[What to do]: Without including any pictures, reproduce the full listing exactly.

[Given material]:

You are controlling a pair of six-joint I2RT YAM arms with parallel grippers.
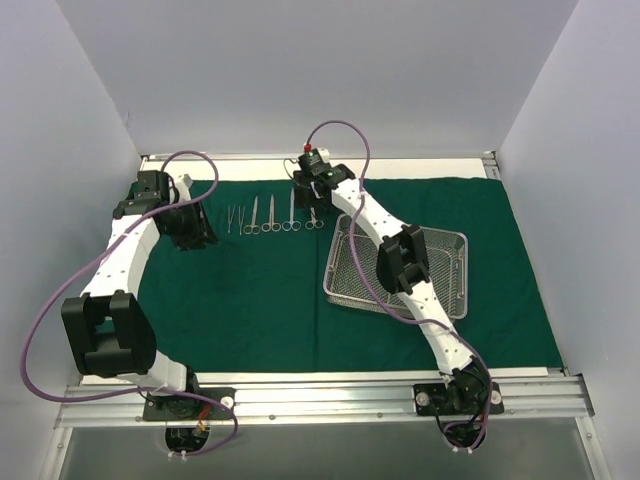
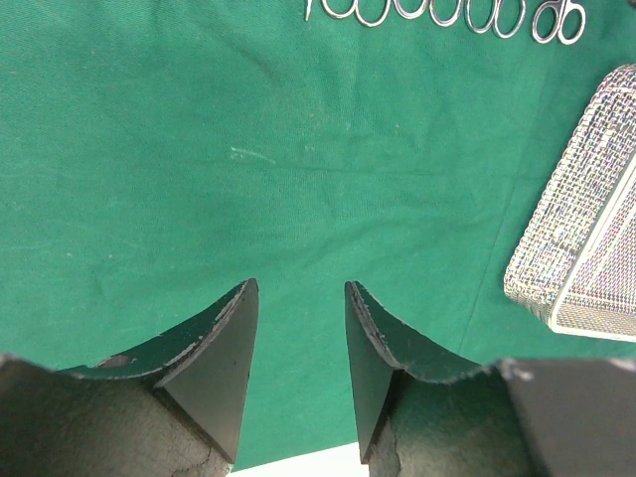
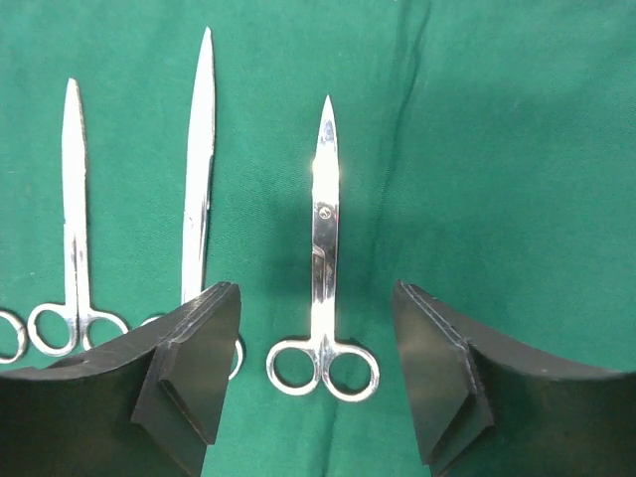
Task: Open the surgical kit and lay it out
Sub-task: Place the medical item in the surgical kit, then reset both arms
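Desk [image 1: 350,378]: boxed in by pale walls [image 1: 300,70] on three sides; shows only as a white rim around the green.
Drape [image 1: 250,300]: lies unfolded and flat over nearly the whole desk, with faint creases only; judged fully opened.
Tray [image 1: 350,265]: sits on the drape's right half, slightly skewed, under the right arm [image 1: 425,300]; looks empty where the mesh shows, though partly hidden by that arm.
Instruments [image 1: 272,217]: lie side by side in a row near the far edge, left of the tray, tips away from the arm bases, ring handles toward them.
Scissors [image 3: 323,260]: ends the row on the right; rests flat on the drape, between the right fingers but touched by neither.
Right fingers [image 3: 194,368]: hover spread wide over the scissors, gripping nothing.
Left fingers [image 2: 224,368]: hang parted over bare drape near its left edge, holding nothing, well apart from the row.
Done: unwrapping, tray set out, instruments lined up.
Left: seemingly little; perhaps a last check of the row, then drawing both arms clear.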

[Answer section]:
You are controlling a pair of six-joint I2RT YAM arms with parallel grippers.
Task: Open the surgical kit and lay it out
Sub-task: Place the medical item in the surgical kit, then reset both arms
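Desk [image 1: 350,378]: boxed in by pale walls [image 1: 300,70] on three sides; shows only as a white rim around the green.
Drape [image 1: 250,300]: lies unfolded and flat over nearly the whole desk, with faint creases only; judged fully opened.
Tray [image 1: 350,265]: sits on the drape's right half, slightly skewed, under the right arm [image 1: 425,300]; looks empty where the mesh shows, though partly hidden by that arm.
Instruments [image 1: 272,217]: lie side by side in a row near the far edge, left of the tray, tips away from the arm bases, ring handles toward them.
Scissors [image 3: 323,260]: ends the row on the right; rests flat on the drape, between the right fingers but touched by neither.
Right fingers [image 3: 194,368]: hover spread wide over the scissors, gripping nothing.
Left fingers [image 2: 224,368]: hang parted over bare drape near its left edge, holding nothing, well apart from the row.
Done: unwrapping, tray set out, instruments lined up.
Left: seemingly little; perhaps a last check of the row, then drawing both arms clear.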

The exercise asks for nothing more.